Transcribe the lines from the start of the data below through the line with "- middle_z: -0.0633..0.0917", word for word and nothing more.

____ INFORMATION SUPPLIED

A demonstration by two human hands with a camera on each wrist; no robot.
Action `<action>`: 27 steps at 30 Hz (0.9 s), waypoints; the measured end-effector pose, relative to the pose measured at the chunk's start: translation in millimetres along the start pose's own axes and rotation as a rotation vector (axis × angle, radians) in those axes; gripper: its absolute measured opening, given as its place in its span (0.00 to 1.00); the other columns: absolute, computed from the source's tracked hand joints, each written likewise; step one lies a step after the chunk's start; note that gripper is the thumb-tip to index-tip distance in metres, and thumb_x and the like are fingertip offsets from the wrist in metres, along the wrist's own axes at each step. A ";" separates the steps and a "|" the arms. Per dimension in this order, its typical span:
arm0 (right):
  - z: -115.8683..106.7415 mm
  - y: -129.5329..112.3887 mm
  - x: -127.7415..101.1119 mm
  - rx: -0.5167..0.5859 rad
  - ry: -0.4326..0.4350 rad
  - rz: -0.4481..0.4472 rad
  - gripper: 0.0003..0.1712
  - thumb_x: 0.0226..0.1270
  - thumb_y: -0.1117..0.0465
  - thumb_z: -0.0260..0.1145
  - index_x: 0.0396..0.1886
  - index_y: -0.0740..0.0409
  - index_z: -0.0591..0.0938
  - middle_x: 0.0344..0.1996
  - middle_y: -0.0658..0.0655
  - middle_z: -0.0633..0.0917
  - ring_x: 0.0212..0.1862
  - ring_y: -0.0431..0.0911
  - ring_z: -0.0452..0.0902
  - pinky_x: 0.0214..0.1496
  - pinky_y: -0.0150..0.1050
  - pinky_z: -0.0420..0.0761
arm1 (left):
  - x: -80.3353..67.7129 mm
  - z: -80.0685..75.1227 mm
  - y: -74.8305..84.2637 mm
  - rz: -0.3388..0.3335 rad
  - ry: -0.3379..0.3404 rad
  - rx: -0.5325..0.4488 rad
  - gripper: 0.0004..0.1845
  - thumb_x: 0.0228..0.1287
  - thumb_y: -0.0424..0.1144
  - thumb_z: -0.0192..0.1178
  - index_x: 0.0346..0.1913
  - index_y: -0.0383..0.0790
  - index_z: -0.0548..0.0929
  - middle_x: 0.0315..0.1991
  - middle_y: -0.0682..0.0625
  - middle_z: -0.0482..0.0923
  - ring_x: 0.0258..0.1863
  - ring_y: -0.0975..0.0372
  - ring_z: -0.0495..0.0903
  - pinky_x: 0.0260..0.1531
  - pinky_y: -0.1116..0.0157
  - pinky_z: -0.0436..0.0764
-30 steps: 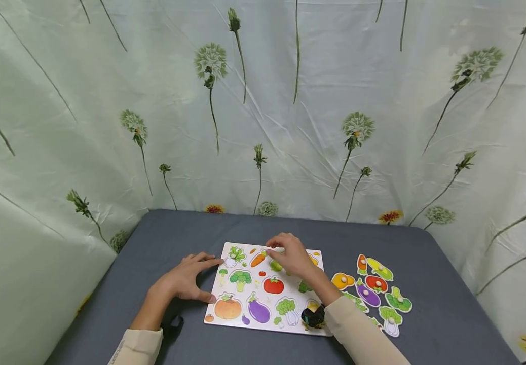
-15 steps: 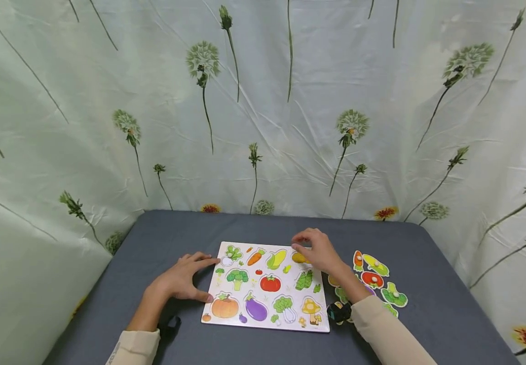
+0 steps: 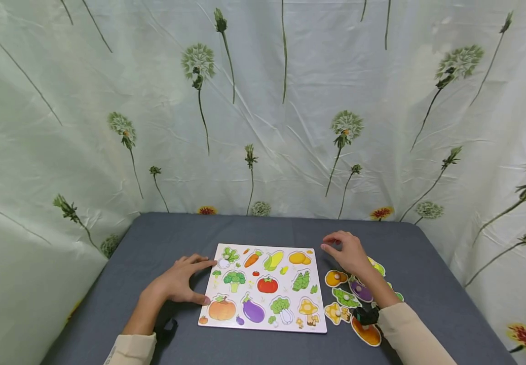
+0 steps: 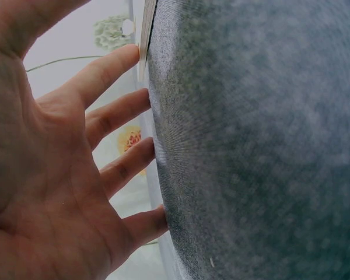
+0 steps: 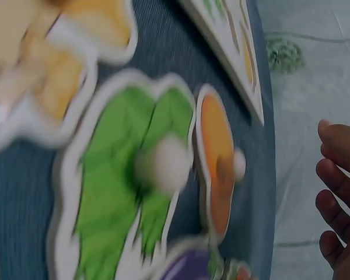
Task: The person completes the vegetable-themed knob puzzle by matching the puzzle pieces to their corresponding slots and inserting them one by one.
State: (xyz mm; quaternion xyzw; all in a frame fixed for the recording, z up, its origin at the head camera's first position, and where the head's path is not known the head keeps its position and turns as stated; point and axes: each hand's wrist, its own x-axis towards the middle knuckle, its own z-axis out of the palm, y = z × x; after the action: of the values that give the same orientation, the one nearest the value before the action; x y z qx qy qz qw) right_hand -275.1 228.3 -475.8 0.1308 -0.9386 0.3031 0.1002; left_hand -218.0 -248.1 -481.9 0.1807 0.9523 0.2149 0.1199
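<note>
A white puzzle board (image 3: 263, 289) printed with vegetables lies flat on the table. My left hand (image 3: 178, 279) is spread at the board's left side, thumb and index fingertip right at its edge. In the left wrist view the fingers (image 4: 114, 70) of that hand are straight, their tips down by the cloth. My right hand (image 3: 347, 252) hovers past the board's right edge, over the loose pieces, fingers slightly bent with nothing between them. Below it lie an eggplant piece (image 3: 360, 290), a green leafy piece (image 5: 119, 157) with a round knob and an orange piece (image 5: 216, 160).
More knobbed pieces lie right of the board, including a mushroom piece (image 3: 334, 313) and a pumpkin piece (image 3: 369, 334); the right forearm covers some. A grey cloth (image 3: 245, 350) covers the table. Behind it hangs a pale curtain (image 3: 290, 126) with dandelion prints.
My right hand has moved rightward from above the board to over the loose pieces, uncovering the corn and potato pictures. The left hand stays at the board's left edge.
</note>
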 end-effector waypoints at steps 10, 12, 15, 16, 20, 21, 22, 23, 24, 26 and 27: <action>-16.2 33.8 -10.6 -0.046 0.038 0.112 0.14 0.69 0.53 0.73 0.47 0.57 0.88 0.43 0.58 0.87 0.46 0.53 0.80 0.49 0.52 0.80 | -0.4 -0.5 1.3 -0.007 0.001 -0.006 0.55 0.40 0.67 0.79 0.75 0.55 0.72 0.73 0.44 0.68 0.69 0.40 0.65 0.62 0.29 0.67; -18.3 37.5 -12.9 -0.057 0.041 0.126 0.15 0.68 0.52 0.74 0.46 0.59 0.88 0.42 0.59 0.87 0.44 0.53 0.80 0.47 0.51 0.80 | -0.4 -0.1 1.4 -0.005 0.001 -0.010 0.55 0.40 0.66 0.79 0.75 0.55 0.72 0.73 0.43 0.68 0.70 0.40 0.65 0.62 0.29 0.67; -20.5 42.9 -14.9 -0.071 0.039 0.140 0.16 0.67 0.52 0.74 0.45 0.60 0.88 0.39 0.59 0.87 0.39 0.51 0.80 0.43 0.47 0.79 | -0.5 0.1 1.8 -0.003 0.002 -0.016 0.55 0.40 0.66 0.79 0.75 0.55 0.72 0.73 0.43 0.68 0.69 0.41 0.65 0.62 0.29 0.66; -21.4 44.6 -15.8 -0.072 0.037 0.146 0.17 0.67 0.52 0.74 0.45 0.61 0.88 0.38 0.59 0.86 0.39 0.51 0.79 0.41 0.46 0.79 | -0.5 0.1 2.1 -0.003 0.002 -0.020 0.55 0.40 0.66 0.80 0.75 0.55 0.72 0.73 0.43 0.68 0.69 0.40 0.65 0.62 0.29 0.66; -23.6 52.3 -20.1 -0.074 0.015 0.190 0.19 0.67 0.50 0.74 0.45 0.61 0.88 0.38 0.59 0.87 0.40 0.51 0.81 0.43 0.49 0.81 | -0.5 0.6 3.3 -0.008 0.003 -0.022 0.55 0.39 0.66 0.80 0.75 0.54 0.73 0.72 0.43 0.68 0.69 0.40 0.65 0.61 0.29 0.66; -23.8 54.3 -21.2 -0.075 0.010 0.200 0.19 0.67 0.50 0.74 0.46 0.61 0.88 0.38 0.59 0.87 0.40 0.51 0.82 0.44 0.50 0.82 | -0.4 0.8 3.4 -0.010 0.003 -0.022 0.55 0.39 0.66 0.80 0.75 0.54 0.73 0.72 0.43 0.68 0.69 0.41 0.65 0.61 0.29 0.67; -23.7 56.3 -22.3 -0.080 0.003 0.212 0.20 0.67 0.49 0.74 0.45 0.61 0.87 0.38 0.58 0.87 0.40 0.51 0.81 0.44 0.50 0.82 | -0.4 0.9 3.5 -0.011 0.003 -0.020 0.55 0.39 0.66 0.80 0.75 0.54 0.73 0.72 0.43 0.68 0.69 0.41 0.65 0.61 0.29 0.67; -23.5 58.1 -23.4 -0.085 -0.004 0.221 0.20 0.66 0.48 0.74 0.45 0.60 0.87 0.38 0.58 0.87 0.40 0.50 0.81 0.44 0.50 0.82 | -0.4 1.0 3.5 -0.013 0.004 -0.016 0.55 0.39 0.66 0.80 0.75 0.55 0.73 0.72 0.43 0.69 0.68 0.41 0.65 0.61 0.29 0.67; -23.4 59.5 -24.7 -0.089 -0.012 0.229 0.21 0.66 0.47 0.75 0.44 0.60 0.87 0.37 0.57 0.87 0.39 0.50 0.81 0.43 0.48 0.81 | -0.4 1.1 3.5 -0.014 0.005 -0.013 0.55 0.39 0.66 0.80 0.75 0.55 0.73 0.72 0.43 0.69 0.68 0.41 0.65 0.61 0.29 0.67; -22.7 62.2 -26.8 -0.095 -0.026 0.246 0.21 0.64 0.47 0.75 0.42 0.61 0.87 0.35 0.57 0.86 0.36 0.49 0.79 0.39 0.44 0.80 | -0.4 0.9 3.3 -0.015 0.008 -0.010 0.55 0.38 0.66 0.80 0.75 0.55 0.73 0.72 0.43 0.69 0.68 0.41 0.65 0.61 0.29 0.67; -22.5 63.0 -28.0 -0.097 -0.032 0.253 0.21 0.64 0.46 0.76 0.41 0.61 0.87 0.34 0.57 0.86 0.35 0.48 0.78 0.37 0.42 0.79 | -0.4 0.8 3.3 -0.015 0.010 -0.009 0.55 0.38 0.66 0.80 0.75 0.55 0.73 0.72 0.43 0.69 0.68 0.41 0.65 0.61 0.29 0.67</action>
State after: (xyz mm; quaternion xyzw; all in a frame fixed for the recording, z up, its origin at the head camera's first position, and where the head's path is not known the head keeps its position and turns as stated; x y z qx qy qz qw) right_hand -265.5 296.1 -499.5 0.0113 -0.9627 0.2654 0.0523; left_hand -216.4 -245.2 -481.0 0.1719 0.9532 0.2190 0.1178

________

> [ANSWER SPACE]:
A demonstration by two human hands with a camera on each wrist; no robot.
Action `<action>`: 27 steps at 30 Hz (0.9 s), waypoints; the measured end-effector pose, relative to the pose measured at the chunk's start: translation in millimetres along the start pose's own axes and rotation as a rotation vector (axis × angle, radians) in those axes; gripper: its absolute measured opening, given as its place in its span (0.00 to 1.00); the other columns: absolute, computed from the source's tracked hand joints, each written likewise; step one lies a step after the chunk's start; note that gripper is the thumb-tip to index-tip distance in metres, and thumb_x and the like are fingertip offsets from the wrist in metres, along the wrist's own axes at each step. A ";" separates the steps and a "|" the arms. Per dimension in this order, its typical span:
arm0 (right):
  - z: -115.8683..106.7415 mm
  - y: -129.5329..112.3887 mm
  - x: -127.7415..101.1119 mm
  - rx: -0.5167..0.5859 rad
  - ry: -0.4326..0.4350 rad
  - rz: -0.4481..0.4472 rad
  - gripper: 0.0003..0.1712
  - thumb_x: 0.0226..0.1270
  - thumb_y: -0.1117..0.0465
  - thumb_z: -0.0260..0.1145
  - index_x: 0.0396..0.1886
  - index_y: -0.0740..0.0409
  - index_z: -0.0591..0.0938
  - middle_x: 0.0344..0.1996
  - middle_y: -0.0658..0.0655
  - middle_z: -0.0633..0.0917

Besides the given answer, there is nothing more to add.